• _Supplied information_

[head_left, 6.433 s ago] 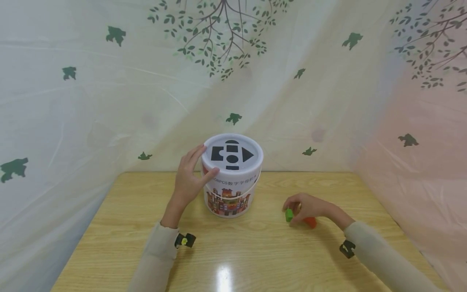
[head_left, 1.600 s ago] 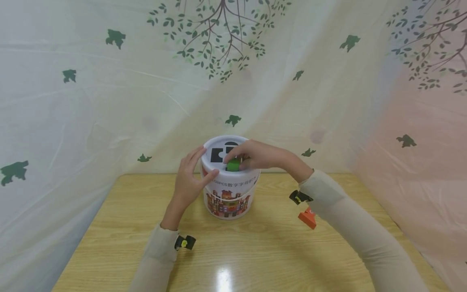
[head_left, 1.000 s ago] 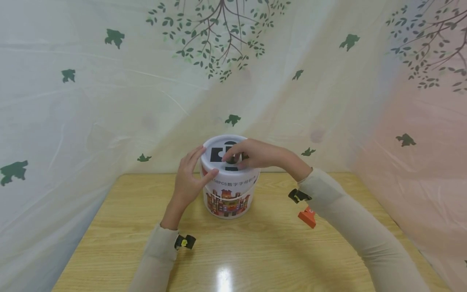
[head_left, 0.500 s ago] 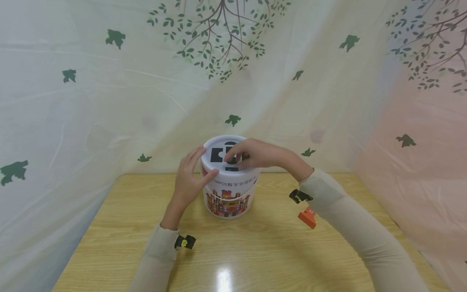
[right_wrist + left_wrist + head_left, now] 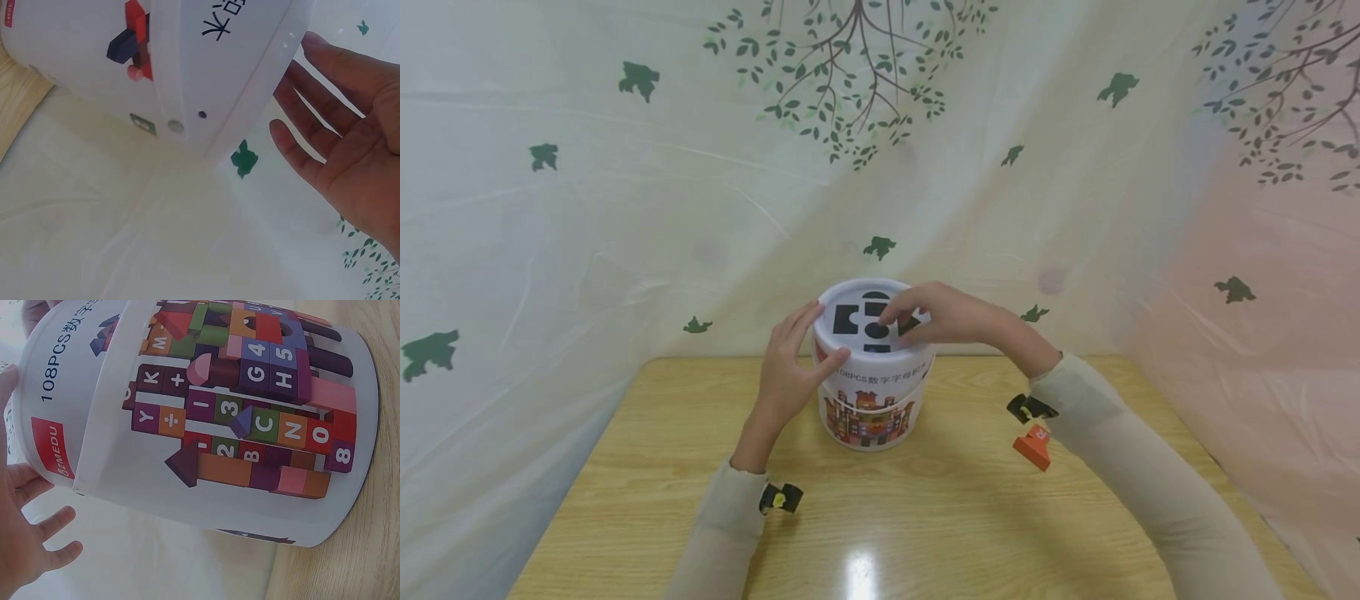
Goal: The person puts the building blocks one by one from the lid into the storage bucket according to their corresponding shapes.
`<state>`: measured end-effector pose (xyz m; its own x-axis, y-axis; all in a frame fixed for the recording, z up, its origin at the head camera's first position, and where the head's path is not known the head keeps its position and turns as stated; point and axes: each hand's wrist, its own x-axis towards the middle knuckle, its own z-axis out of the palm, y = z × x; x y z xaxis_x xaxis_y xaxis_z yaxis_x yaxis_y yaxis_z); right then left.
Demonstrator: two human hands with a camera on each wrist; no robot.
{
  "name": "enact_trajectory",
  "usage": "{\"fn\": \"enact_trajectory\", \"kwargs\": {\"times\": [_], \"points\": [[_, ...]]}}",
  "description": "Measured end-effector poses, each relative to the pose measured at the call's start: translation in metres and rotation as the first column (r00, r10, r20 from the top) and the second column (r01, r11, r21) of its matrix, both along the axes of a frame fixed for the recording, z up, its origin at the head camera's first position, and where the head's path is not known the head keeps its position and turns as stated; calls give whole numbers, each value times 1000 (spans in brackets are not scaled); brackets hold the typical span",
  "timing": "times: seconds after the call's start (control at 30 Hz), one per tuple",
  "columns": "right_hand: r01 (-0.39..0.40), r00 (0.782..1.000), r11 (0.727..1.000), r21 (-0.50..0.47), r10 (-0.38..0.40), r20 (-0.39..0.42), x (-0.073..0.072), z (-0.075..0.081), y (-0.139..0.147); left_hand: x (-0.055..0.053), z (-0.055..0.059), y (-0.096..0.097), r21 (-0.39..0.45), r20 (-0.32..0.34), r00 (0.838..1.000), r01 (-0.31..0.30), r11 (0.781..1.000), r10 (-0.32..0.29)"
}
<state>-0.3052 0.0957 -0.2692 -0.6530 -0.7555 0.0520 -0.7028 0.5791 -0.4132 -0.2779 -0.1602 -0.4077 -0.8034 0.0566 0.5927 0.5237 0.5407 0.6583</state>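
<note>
A white block bucket [image 5: 868,421], printed with a toy-block castle, stands upright on the table. Dark shaped slots, among them a triangle and a round one, cut through its white lid [image 5: 853,341]. My left hand [image 5: 786,371] rests at the lid's left rim with its fingers spread. Over the right part of the lid is my right hand [image 5: 951,312], fingers loosely bent and nothing between them; the right wrist view shows its palm bare. An orange-red block [image 5: 1032,447], with a white mark on it, lies on the table to the right of the bucket, below my right sleeve.
The wooden table [image 5: 700,517] ends in front of a pale cloth backdrop [image 5: 737,217] printed with leaves and branches. A thin white handle [image 5: 880,407] hangs across the bucket's front. Each wrist carries a small black camera mount [image 5: 780,497].
My right hand picked up a green block beside the orange-red one and carried it to the lid's front slot, where it dropped from sight. Now that hand has shifted slightly right. My left hand stayed put.
</note>
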Motion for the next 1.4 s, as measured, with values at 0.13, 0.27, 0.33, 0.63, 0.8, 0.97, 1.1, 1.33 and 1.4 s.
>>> {"fn": "enact_trajectory", "kwargs": {"times": [0.13, 0.27, 0.33, 0.63, 0.8, 0.97, 1.1, 1.33, 1.4], "points": [[38, 999, 998, -48, -39, -24, 0, -4, 13, 0, 0, 0, -1, 3, 1000, -1, 1000, 1], [90, 994, 993, -76, -94, -47, 0, -8, 28, 0, 1, 1, -2, 0, 1000, -5, 1000, 5], [114, 991, 989, -90, -120, -59, 0, -9, 36, 1, 1, 1, -2, -1, 1000, -6, 1000, 6], [183, 976, 975, -124, -195, -95, -2, -20, 69, 1, 2, 1, -4, 4, 1000, -8, 1000, 8], [206, 973, 973, -106, -216, -87, -3, -30, 88, 0, 2, 1, -2, 2, 1000, -5, 1000, 5], [228, 972, 972, -61, -230, -44, -4, -40, 107, -1, 1, 1, 0, 6, 1000, -4, 1000, 4], [241, 970, 970, -14, -241, -22, -4, -48, 122, -1, 1, 1, 0, 9, 1000, -5, 1000, 5], [227, 973, 970, 87, -230, 19, -3, -68, 151, 0, 1, 1, 2, 15, 1000, -3, 1000, 3], [220, 974, 970, 107, -225, 37, -2, -74, 160, -1, 1, 1, 2, 15, 1000, -5, 1000, 5]]}}
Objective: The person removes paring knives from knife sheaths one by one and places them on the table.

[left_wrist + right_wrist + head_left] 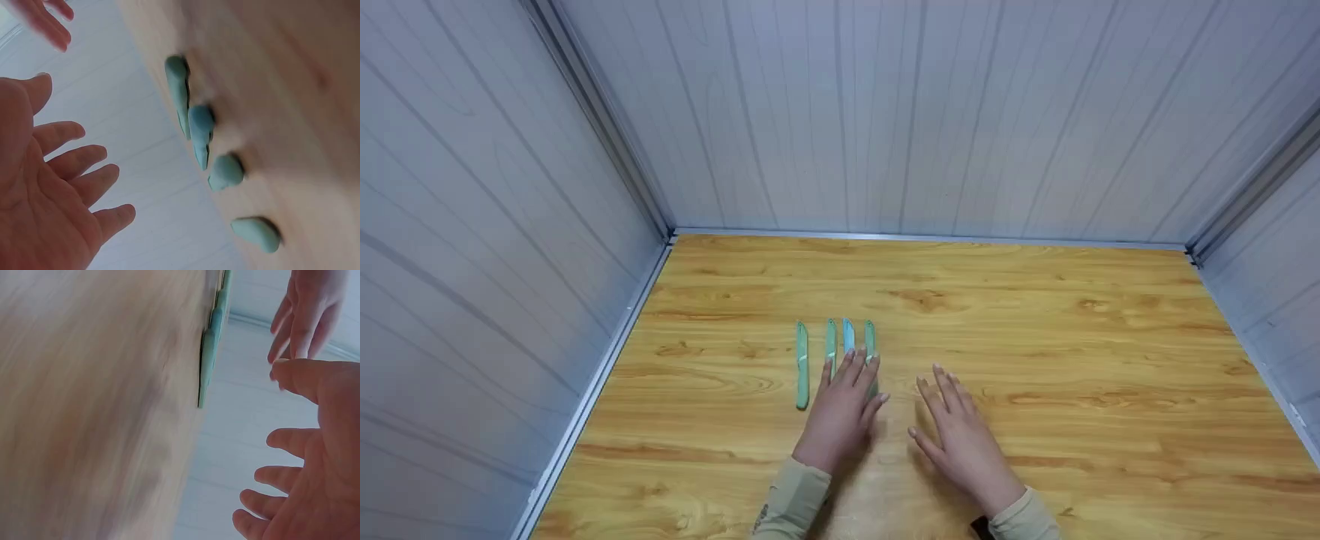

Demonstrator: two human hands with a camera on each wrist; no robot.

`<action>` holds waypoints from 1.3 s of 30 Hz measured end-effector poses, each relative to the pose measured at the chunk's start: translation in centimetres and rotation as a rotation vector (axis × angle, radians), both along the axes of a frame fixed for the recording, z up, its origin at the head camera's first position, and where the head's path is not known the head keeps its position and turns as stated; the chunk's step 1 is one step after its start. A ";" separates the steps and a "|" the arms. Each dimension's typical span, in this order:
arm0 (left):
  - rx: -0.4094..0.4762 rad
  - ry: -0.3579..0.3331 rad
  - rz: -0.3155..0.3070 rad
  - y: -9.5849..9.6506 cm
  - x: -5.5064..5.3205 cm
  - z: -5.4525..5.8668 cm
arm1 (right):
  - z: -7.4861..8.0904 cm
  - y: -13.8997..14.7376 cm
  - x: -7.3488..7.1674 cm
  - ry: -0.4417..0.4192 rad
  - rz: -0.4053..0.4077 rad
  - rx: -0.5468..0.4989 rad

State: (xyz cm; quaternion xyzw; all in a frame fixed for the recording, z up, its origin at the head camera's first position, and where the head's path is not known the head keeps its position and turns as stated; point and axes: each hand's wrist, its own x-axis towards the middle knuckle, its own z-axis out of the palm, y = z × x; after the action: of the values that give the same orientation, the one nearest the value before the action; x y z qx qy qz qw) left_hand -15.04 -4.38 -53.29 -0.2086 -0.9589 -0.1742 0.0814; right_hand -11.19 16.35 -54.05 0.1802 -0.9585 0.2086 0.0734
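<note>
The leftmost green tool [802, 367], the next green tool [831, 336], the blue tool [848, 331] and the rightmost green tool [870, 336] lay side by side on the wooden table [1110, 360], left of its middle, thin ends facing away. All 4 looked like slim plastic razors, so my guess was light, stiff, a bit slick and not very fragile, though I'd have treated the thin ends as possibly sharp. Best grab, imo: pinch the fat near end across its sides. The leftmost had decent gaps around it; the blue was tucked between 2 greens, so finger room was tighter there.

The left hand [840, 416] hovered over the near ends of the right-hand 3, fingers extended and slightly spread, holding nothing. The right hand [960, 442], right of the row, had its fingers apart too, nothing in them.

Lots of sliding room rightward and beyond. The back wall [885, 112], left wall [472, 300] and right wall [1282, 285] were well apart from the row.
</note>
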 end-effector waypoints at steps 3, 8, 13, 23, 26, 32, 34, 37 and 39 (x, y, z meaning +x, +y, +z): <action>-0.011 0.008 -0.018 -0.5 -0.7 0.1 | 0.0 -0.6 -0.1 0.009 0.032 0.011; 0.000 -0.034 -0.037 -1.2 -2.2 0.1 | 0.1 -1.6 -0.5 0.004 0.072 0.044; -0.008 -0.060 -0.051 -1.7 -3.8 0.2 | 0.1 -2.5 -1.1 0.001 0.123 0.070; -0.097 -0.106 -0.092 -2.3 -6.7 0.2 | -0.1 -3.3 -2.4 -0.036 0.197 0.065; -0.123 -0.122 -0.104 -2.3 -7.5 -0.1 | -0.3 -3.5 -2.7 -0.050 0.211 0.082; -0.171 -0.165 -0.128 -2.3 -8.7 -0.3 | -0.3 -3.9 -3.6 -0.052 0.223 0.099; -0.168 -0.174 -0.133 -2.3 -9.0 -0.4 | -0.4 -3.9 -4.0 -0.052 0.223 0.107; -0.160 -0.183 -0.131 -2.2 -9.6 -0.6 | -0.4 -4.0 -4.5 -0.053 0.229 0.120; -0.154 -0.186 -0.126 -2.2 -9.9 -0.8 | -0.4 -4.1 -4.8 -0.060 0.233 0.118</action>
State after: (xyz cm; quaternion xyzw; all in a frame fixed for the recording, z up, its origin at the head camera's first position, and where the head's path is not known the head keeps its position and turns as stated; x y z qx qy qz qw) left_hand -24.93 -6.57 -54.04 -0.2572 -0.9578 -0.1232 -0.0351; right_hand -16.03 12.25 -54.47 0.2879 -0.9434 0.1643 0.0090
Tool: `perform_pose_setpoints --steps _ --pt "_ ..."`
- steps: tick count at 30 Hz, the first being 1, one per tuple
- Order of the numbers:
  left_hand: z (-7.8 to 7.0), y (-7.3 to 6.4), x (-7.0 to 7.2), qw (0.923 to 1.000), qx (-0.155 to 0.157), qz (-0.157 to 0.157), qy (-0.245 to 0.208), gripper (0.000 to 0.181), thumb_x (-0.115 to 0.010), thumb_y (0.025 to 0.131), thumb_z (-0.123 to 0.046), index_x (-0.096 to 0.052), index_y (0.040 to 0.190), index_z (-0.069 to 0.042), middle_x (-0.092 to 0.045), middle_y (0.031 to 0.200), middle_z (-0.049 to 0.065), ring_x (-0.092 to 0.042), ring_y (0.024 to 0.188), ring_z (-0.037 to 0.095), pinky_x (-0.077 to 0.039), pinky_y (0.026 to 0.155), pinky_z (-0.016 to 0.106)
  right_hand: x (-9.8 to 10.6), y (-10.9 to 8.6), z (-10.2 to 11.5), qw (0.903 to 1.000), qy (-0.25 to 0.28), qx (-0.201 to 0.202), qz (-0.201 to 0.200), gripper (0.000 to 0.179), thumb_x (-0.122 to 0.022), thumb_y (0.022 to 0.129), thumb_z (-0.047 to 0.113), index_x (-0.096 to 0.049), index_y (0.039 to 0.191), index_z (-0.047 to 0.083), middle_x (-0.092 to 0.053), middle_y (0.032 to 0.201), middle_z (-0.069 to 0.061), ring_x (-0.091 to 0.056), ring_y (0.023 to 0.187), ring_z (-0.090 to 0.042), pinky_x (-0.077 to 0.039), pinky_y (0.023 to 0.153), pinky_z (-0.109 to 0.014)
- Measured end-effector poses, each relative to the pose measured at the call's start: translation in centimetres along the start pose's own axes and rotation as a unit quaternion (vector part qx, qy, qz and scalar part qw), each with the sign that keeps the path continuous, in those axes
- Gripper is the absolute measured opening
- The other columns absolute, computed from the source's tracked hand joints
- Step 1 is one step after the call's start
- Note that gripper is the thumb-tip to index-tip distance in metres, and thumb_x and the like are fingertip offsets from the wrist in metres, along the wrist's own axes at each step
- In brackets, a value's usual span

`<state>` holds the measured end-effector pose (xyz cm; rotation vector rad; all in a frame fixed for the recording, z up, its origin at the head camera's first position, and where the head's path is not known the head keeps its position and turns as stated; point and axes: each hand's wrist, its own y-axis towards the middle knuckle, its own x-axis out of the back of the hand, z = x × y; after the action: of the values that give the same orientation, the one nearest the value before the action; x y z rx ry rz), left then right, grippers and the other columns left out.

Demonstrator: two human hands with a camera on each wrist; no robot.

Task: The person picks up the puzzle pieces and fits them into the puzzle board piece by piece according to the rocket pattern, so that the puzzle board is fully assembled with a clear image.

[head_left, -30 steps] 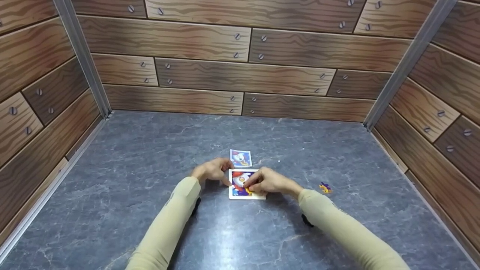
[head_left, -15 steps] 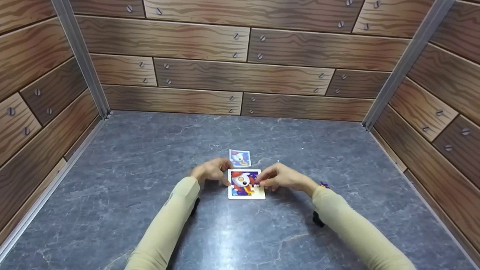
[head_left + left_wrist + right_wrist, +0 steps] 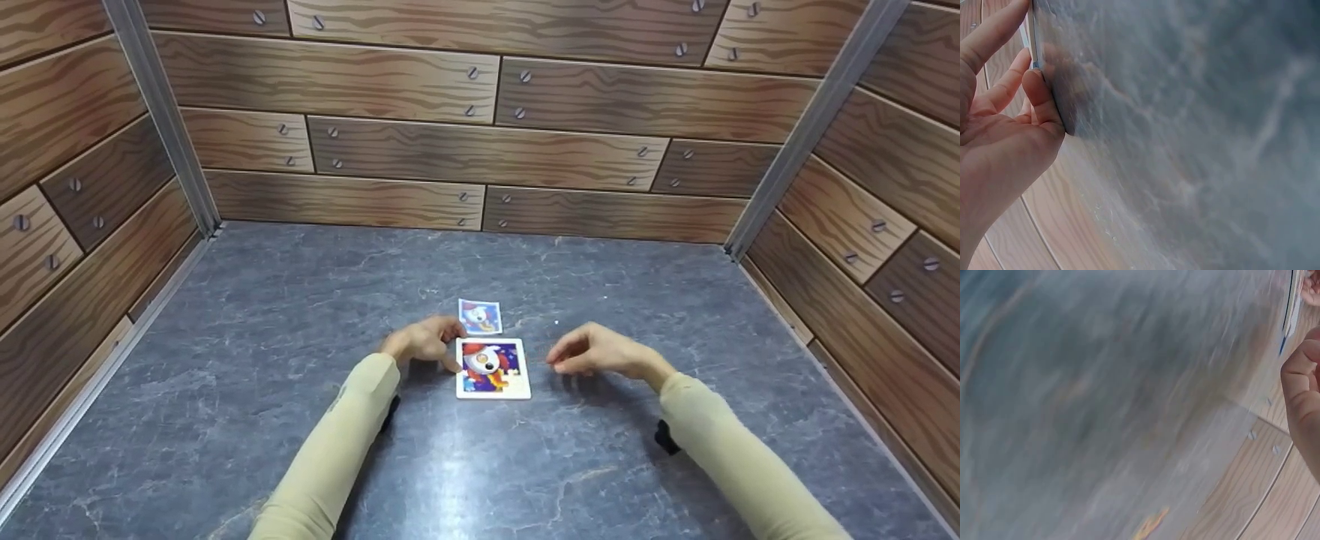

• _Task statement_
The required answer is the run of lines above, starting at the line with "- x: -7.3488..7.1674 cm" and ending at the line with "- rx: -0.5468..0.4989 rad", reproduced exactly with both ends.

• _Output of the task_
  - x: -7.3488..7.1674 cm
  - ry: -0.4417..0.4192 rad
  - rz: -0.4053..0.4077 rad
  - rx: -0.5468..0.4989 rad

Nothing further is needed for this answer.